◆ **Data block**:
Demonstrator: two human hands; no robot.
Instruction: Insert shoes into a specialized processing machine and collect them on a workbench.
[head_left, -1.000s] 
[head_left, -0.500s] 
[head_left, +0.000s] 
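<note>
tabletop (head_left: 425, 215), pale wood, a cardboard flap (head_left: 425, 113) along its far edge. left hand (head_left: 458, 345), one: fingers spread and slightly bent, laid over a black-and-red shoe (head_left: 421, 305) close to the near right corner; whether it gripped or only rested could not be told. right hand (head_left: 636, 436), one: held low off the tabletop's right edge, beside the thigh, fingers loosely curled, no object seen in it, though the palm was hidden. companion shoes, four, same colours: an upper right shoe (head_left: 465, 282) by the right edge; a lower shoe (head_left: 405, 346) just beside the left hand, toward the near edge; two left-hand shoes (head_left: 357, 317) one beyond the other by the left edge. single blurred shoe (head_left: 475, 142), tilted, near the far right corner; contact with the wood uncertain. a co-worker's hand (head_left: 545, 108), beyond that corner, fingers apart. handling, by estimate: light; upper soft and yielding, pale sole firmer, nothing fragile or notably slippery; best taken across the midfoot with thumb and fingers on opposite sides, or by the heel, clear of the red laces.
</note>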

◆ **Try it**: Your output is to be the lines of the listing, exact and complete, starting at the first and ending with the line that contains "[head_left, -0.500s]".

◆ **Result for this exercise**:
Demonstrator: two human hands; no robot.
Instruction: Insert shoes into a specialized processing machine and collect them on a workbench.
[head_left, -1.000s] 
[head_left, -0.500s] 

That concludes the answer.